Blake is not alone in her view that technology is an easy distraction, however other teachers do find it beneficial in helping students learn. Their differing opinions raise a question: How much technology is appropriate in the classroom?

Blake says she sees technology in the classroom as part of “the world we live in.” Although she would rather use paper and pencil, she incorporates it into her class by using the smart board daily and allowing her students to listen to music when studying. To her, the biggest benefit is that technology provides every student with an online textbook.
Using online resources provided by teachers is one of the ways students, like sophomore Jade Germann, can utilize classroom technology. The accessibility technology provides makes her prefer more of it in the classroom than less.
“I have all of this access (to files and) I can go to my teacher’s website and look at the homework answers while I’m doing my homework to check (my work),” Germann said.

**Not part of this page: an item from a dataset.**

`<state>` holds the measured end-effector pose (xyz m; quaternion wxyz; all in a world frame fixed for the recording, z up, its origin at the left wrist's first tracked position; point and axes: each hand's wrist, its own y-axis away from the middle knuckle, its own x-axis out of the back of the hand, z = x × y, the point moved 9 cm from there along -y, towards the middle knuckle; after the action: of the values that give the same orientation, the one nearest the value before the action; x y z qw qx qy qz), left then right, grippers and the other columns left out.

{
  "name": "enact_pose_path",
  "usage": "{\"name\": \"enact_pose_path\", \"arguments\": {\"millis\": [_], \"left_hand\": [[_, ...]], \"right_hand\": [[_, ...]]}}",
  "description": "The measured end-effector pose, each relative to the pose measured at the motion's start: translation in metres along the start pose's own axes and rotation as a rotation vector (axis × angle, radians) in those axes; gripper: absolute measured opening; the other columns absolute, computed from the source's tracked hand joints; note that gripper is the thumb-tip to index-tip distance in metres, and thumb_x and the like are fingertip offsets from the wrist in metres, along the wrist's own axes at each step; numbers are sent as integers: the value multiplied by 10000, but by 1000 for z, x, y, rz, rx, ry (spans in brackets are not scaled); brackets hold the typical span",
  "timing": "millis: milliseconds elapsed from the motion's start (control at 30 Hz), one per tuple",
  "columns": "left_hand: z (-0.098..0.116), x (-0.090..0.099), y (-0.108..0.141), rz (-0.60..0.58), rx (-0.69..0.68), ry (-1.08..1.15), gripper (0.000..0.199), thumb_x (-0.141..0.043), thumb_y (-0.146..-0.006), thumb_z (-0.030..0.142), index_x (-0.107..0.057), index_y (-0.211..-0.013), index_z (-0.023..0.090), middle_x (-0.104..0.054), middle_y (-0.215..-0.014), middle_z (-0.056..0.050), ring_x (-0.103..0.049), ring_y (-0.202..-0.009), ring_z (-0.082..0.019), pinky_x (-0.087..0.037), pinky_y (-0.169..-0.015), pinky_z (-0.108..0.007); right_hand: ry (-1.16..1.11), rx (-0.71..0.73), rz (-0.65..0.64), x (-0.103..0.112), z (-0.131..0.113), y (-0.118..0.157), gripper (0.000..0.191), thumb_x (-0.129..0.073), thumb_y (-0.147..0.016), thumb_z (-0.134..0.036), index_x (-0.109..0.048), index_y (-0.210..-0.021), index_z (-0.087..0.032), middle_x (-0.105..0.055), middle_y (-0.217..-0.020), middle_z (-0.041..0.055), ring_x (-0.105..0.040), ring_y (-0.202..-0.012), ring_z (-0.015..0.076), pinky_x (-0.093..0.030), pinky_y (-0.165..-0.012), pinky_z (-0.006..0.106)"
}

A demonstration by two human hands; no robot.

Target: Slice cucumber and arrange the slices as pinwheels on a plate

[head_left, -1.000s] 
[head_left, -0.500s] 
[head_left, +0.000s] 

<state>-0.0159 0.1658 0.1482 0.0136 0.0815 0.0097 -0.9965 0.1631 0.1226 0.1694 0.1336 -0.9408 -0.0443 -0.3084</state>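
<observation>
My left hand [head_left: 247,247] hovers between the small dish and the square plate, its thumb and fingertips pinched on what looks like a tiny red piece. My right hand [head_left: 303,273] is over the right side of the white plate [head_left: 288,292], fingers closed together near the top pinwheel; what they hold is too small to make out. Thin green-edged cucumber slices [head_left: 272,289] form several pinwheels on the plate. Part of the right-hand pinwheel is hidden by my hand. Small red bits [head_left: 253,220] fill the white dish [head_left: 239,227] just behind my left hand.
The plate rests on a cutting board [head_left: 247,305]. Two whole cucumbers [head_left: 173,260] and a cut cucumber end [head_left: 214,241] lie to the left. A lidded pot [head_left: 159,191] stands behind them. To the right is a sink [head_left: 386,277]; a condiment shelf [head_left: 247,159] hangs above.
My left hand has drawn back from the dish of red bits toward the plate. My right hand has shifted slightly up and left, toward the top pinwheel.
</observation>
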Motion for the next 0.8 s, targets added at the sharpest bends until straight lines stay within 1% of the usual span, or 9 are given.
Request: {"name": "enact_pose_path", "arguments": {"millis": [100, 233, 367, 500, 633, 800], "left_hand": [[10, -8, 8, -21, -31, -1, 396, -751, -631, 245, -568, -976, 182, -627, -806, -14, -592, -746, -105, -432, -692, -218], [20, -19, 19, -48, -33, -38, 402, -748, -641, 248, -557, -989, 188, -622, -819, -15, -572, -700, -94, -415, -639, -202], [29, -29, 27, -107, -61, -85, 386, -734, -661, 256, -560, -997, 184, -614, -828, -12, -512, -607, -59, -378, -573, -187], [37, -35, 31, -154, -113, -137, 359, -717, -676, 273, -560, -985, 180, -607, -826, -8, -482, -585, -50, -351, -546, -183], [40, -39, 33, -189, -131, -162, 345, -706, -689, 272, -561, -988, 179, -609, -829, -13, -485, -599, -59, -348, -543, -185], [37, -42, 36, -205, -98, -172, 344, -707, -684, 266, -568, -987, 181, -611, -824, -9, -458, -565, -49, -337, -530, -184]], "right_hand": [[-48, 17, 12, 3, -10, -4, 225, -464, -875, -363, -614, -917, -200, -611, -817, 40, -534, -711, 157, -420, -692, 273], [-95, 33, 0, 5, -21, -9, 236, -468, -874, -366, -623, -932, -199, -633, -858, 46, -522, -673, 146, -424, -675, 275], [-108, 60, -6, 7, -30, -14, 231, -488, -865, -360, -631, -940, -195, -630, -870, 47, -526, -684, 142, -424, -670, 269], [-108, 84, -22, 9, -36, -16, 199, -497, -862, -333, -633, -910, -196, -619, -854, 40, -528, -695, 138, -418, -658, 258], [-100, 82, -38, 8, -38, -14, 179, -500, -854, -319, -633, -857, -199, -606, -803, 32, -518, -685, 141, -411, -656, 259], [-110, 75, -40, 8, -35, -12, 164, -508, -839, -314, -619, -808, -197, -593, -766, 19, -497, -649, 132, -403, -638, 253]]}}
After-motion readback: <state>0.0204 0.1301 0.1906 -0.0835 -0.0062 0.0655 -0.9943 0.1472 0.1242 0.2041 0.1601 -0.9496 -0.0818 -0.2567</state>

While some teachers maintain websites for students, social studies teacher Dan Jones holds a YouTube channel. He also uses chromebooks to promote independent learning, which he says helps students learn more responsibility and accountability, while still giving them the freedom to “pursue their learning in the way that makes the most sense to them.” For him, contrary to Blake, students being distracted by technology hasn’t been a problem.

“(Technology) is most distracting when students use it for the wrong reasons, but my view on that is if I make class interesting enough, the vast majority of them won’t even desire or even think about pursuing alternatives on their chromebooks,” Jones said.